*Work instruction*.
An exact transcription of all the data is the expected reply.

BEGIN

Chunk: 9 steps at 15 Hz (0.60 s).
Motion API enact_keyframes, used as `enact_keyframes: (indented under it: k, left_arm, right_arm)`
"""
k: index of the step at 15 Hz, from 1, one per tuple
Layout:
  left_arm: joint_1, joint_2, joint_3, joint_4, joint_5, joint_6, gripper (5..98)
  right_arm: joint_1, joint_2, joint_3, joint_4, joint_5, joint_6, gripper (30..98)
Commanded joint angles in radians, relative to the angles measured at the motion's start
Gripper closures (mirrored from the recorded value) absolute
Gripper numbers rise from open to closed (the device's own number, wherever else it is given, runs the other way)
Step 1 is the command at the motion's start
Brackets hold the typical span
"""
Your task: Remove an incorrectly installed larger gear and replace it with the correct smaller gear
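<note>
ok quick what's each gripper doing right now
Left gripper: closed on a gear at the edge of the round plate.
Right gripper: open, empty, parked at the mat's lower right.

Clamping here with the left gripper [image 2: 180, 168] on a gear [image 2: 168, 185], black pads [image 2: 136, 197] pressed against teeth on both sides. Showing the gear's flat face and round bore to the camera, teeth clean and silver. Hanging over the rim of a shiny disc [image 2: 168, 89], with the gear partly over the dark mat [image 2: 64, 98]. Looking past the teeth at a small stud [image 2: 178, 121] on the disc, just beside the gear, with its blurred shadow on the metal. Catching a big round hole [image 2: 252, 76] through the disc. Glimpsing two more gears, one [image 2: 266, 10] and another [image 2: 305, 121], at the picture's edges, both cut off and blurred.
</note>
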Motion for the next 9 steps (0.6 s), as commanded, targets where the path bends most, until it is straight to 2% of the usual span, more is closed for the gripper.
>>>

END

*Answer to this problem*.
Chunk: 9 steps at 15 Hz (0.60 s).
Motion API enact_keyframes, used as `enact_keyframes: (indented under it: k, left_arm, right_arm)`
"""
k: index of the step at 15 Hz, from 1, one per tuple
Layout:
  left_arm: joint_1, joint_2, joint_3, joint_4, joint_5, joint_6, gripper (5..98)
  right_arm: joint_1, joint_2, joint_3, joint_4, joint_5, joint_6, gripper (30..98)
Commanded joint angles in radians, relative to the angles measured at the motion's start
Gripper closures (mirrored from the recorded value) absolute
Gripper numbers rise from open to closed (the device's own number, wherever else it is given, runs the other way)
Step 1 is the command at the motion's start
Brackets hold the typical span
"""
Your task: Remove an incorrectly installed larger gear and replace it with the correct smaller gear
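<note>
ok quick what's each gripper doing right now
Left gripper: closed on a gear at the edge of the round plate.
Right gripper: open, empty, parked at the mat's lower right.

Clamping here with the left gripper [image 2: 180, 168] on a gear [image 2: 168, 185], black pads [image 2: 136, 197] pressed against teeth on both sides. Showing the gear's flat face and round bore to the camera, teeth clean and silver. Hanging over the rim of a shiny disc [image 2: 168, 89], with the gear partly over the dark mat [image 2: 64, 98]. Looking past the teeth at a small stud [image 2: 178, 121] on the disc, just beside the gear, with its blurred shadow on the metal. Catching a big round hole [image 2: 252, 76] through the disc. Glimpsing two more gears, one [image 2: 266, 10] and another [image 2: 305, 121], at the picture's edges, both cut off and blurred.
</note>
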Motion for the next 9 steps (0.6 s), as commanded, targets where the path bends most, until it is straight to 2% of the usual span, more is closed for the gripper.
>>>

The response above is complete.